Ever since the Twins decided to stop playing in a stadium that had the aesthetic of a bowling alley, it has felt like they've needed to improve the bullpen. I’m not saying there is a correlation here, but maybe the threat of a screaming foul ball taking care of someone’s shin made the relievers pitch just a little better in the Metrodome. Personally, I don’t think I have trusted a Twins bullpen since 2010 when they had Jon Rauch, Matt Guerrier, Jesse Crain and, *gulp*, Matt Capps sitting out there in left-center.
Image courtesy of © Jasen Vinlove-USA TODAY Sports
And my oddly specific intuition is mostly correct. Since that year, the Twins have been ranked the 29th, 25th, 4th, 23rd, 23rd, 21st, 19th and 18th best bullpen respectively by fWAR each year from 2011 to now. That comes out to an average of ~20th each year that is propped up massively by the one year it was actually good. Meaning that the bullpen has been near the top of the to-do list during the offseason for quite some time now.

This offseason was no different, while the bullpen was technically the best it had been since 2013, it was obvious that they needed to upgrade with some reliever additions if they wanted a chance to build a stable pen. And so we waited and waited this offseason as cheap, reliable veteran relievers were signed and so far the bullpen addition has been … Blake Parker.

I’m being a bit unfair here because Parker had an incredible 2017 with the Angels and was still pretty good last year. There also appears to be internal help as Fernando Romero has also been moved to the pen along with possibly Martin Perez or Adalberto Mejia. Also internally, Trevor Hildenberger and Addison Reed present themselves as interesting bounce-back candidates but I really only trust the server of sliders to actually do so (imaginary sliders, not real ones, it does annoy me slightly that Hildy’s best pitch is actually the changeup but that’s neither here nor there).

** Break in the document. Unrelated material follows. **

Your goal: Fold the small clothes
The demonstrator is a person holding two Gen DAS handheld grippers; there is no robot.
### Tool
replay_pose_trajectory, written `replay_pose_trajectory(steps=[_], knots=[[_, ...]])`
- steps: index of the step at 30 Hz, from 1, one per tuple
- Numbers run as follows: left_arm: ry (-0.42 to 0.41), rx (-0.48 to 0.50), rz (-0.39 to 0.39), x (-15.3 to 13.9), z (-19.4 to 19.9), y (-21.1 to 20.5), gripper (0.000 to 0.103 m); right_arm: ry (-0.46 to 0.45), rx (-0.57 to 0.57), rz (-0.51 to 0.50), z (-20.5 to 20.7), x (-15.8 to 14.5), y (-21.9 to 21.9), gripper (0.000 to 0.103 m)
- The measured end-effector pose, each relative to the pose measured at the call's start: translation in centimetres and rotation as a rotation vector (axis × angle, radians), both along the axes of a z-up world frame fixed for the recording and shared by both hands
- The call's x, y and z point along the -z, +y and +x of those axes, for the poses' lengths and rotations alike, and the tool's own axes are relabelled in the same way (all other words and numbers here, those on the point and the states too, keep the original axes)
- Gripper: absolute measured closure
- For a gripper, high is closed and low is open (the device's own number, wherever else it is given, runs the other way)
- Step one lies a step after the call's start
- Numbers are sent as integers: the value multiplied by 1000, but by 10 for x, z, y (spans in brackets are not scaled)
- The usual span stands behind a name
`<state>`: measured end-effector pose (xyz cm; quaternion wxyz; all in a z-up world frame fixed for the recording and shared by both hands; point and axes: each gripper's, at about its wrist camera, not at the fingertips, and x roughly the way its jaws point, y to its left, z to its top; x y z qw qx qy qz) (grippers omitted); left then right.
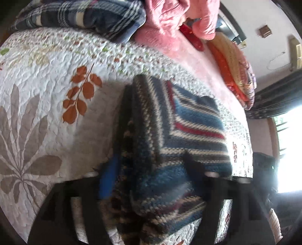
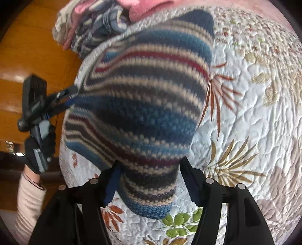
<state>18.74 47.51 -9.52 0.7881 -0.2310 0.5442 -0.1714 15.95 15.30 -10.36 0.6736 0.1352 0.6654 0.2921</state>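
No legible writing; left gripper (image 2: 72, 95) and right gripper (image 2: 149, 181) each clamp striped knit garment (image 2: 143, 105) at quilt (image 2: 254, 113) edge.

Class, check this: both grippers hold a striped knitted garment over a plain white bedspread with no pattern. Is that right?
Not quite. The quilt is not plain: it is printed with leaves, as the right wrist view shows. Both the left gripper and the right gripper do hold the striped knitted garment.

Bare quilt (image 1: 47, 98) left of the sweater (image 1: 169, 132); piled bedding (image 1: 85, 17) beyond.
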Motion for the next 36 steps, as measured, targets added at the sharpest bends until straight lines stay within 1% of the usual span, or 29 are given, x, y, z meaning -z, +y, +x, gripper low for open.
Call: replay_pose_trajectory(steps=[2, 3, 4, 6, 8, 10, 12, 14, 16, 18, 20, 22, 24, 27, 28, 30, 31, 33, 35, 36], knots=[[6, -2, -30, 3, -1, 3, 17, 13, 37, 38, 5, -1, -5, 32], [30, -8, -54, 8, 0, 5, 16, 18, 56, 56, 9, 0, -7, 31], [57, -12, -60, 15, 1, 5, 16, 20, 59, 59, 10, 1, -7, 29], [87, -1, -36, 24, 1, 3, 16, 30, 56, 52, 13, 2, -6, 27], [95, 29, 3, 32, 2, -2, 16, 41, 24, 30, 15, -2, -5, 27], [92, 46, 1, 35, 2, -4, 16, 12, -3, 24, 16, -12, -5, 27], [82, 59, -37, 38, 3, -6, 16, -28, 15, 33, 23, -23, -13, 21], [83, 71, -54, 42, 6, -9, 16, -39, 66, 63, 31, -24, -24, 11], [105, 80, -67, 52, 11, -13, 14, 0, 129, 104, 41, -14, -31, 10], [116, 88, -73, 59, 13, -15, 13, 50, 177, 174, 46, 2, -33, 10], [121, 99, -76, 64, 14, -17, 12, 73, 186, 185, 52, 11, -29, 10], [128, 100, -91, 67, 16, -16, 11, 75, 175, 189, 58, 19, -21, 10], [133, 102, -101, 71, 18, -18, 10, 78, 161, 184, 63, 25, -12, 4], [128, 113, -91, 76, 19, -25, 4, 82, 166, 191, 65, 33, -6, 3], [127, 115, -83, 76, 19, -27, 3, 94, 178, 203, 66, 37, -7, 3], [125, 112, -48, 76, 19, -34, 3, 146, 206, 242, 66, 45, -9, 3], [125, 111, -41, 75, 19, -37, 3, 150, 208, 247, 64, 46, -11, 3], [115, 104, -35, 73, 19, -40, 3, 96, 187, 218, 61, 37, -9, 9], [101, 102, -27, 71, 17, -42, 5, 71, 182, 197, 59, 30, -8, 21], [97, 103, -29, 69, 17, -43, 9, 52, 180, 189, 57, 25, -7, 25]])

One interesting thing from the numbers I presented earlier was that 2013 bullpen, going from 25th the year before to fourth is quite the drastic jump. While I won’t be looking at that bullpen specifically as the target of this article, I will be looking at another similar bullpen example in the Padres. San Diego’s bullpen in 2017 was ranked 24th in ERA, 29th in FIP, and 29th in fWAR. In 2018, their bullpen was ranked sixth in ERA, second in FIP, and second in fWAR. These are all major improvements from only a one year difference. How did they do it? Well hop on in and I’ll break down how their personnel changed and what the major factors for these drastic turnarounds were.

Let’s start with the Padres in 2017, here are the eight relievers who logged the most innings for the Padres out of the bullpen in 2017 ranked by total innings:

Attached Image: PenChart1.png

These players made up the majority of the second-worst bullpen that year, and here’s how they lined up in 2018 with asterisks on the returning players:

Attached Image: PenChart2.png

A few things here, this is now the second straight article I have made that references Robbie Erlin, I don’t know how to feel about that. Also, the Padres really blurred the line between starter and reliever so many of these guys logged innings in both roles which forced me to check how they got their innings for this article to be accurate which was a pain in the butt. Also, Jordan Lyles has a negative career rWAR, stop giving him jobs. And finally, who was the leader in rWAR for the Padres last year? That’s right, Hunter Renfroe apparently was, what an odd team.

Anyways, let’s ignore my semi-coherent rambling thoughts and talk about the topic at hand, the 2018 Padres only saw four guys remain from the previous year along with 4 fresh faces who made major impacts on the 2018 team. Where did all of these guys come from? Well, let’s break that down also:

Free Agency-Craig Stammen, Jordan Lyles
Trade-Matt Strahm, Robbie Erlin
Developed-Adam Cimber, Phil Maton
Waiver claim-Brad Hand, Kirby Yates

An awfully balanced way to build a pen, almost suspiciously balanced. Why is it suspicious? I don’t know, it just is.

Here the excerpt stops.